- Interactive map of Bulgarian Military Cemetery

Details
- Established: 1944–1945
- Location: Vukovar
- Country: Croatia
- Coordinates: 45°19′51″N 19°02′20″E﻿ / ﻿45.3307°N 19.0390°E
- Type: military cemetery
- No. of graves: 1,027

= Bulgarian Military Cemetery, Vukovar =

Cemetery in eastern Croatia

The Bulgarian Military Cemetery (Bugarsko vojno groblje, Българско военно гробище, Бугарско војно гробље) is a military cemetery in Vukovar, a town in eastern Croatia.
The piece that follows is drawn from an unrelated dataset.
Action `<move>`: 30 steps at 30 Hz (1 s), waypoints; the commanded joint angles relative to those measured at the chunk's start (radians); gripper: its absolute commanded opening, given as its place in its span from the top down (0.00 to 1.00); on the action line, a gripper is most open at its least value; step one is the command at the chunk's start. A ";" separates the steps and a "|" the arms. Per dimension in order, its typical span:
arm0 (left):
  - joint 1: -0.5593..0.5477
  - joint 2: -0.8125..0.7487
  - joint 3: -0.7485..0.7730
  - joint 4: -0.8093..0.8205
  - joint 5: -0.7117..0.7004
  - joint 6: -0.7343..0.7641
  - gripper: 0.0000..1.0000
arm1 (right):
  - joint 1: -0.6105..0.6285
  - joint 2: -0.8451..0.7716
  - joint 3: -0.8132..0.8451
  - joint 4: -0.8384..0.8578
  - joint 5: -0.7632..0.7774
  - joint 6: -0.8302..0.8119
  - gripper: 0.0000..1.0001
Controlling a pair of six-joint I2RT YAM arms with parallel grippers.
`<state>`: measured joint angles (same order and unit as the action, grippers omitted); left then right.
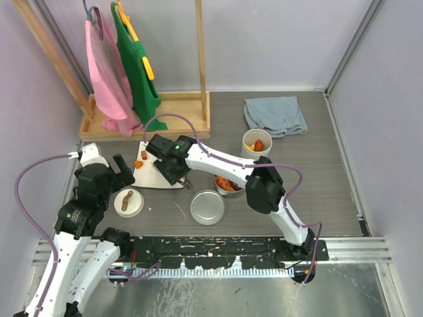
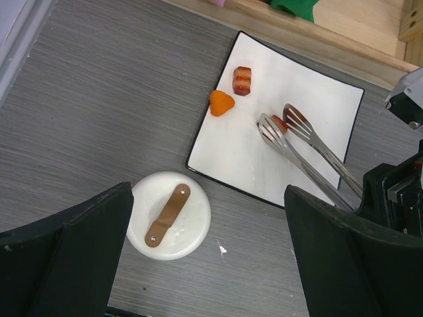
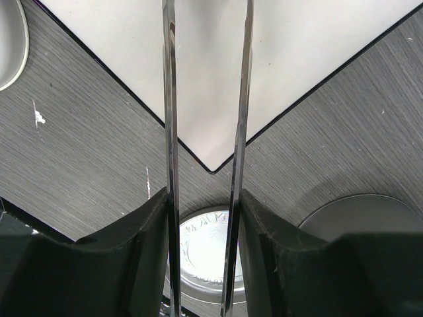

It commemorates 1,027 Bulgarian soldiers and officers killed during the liberation of the town from fascism in 1944 at the final stage of the World War II in Yugoslavia. The grave contains the remains of soldiers from the 1st Bulgarian Army which held the Syrmia Front line from Sotin to Grabovo, Berak and Orolik in late 1944.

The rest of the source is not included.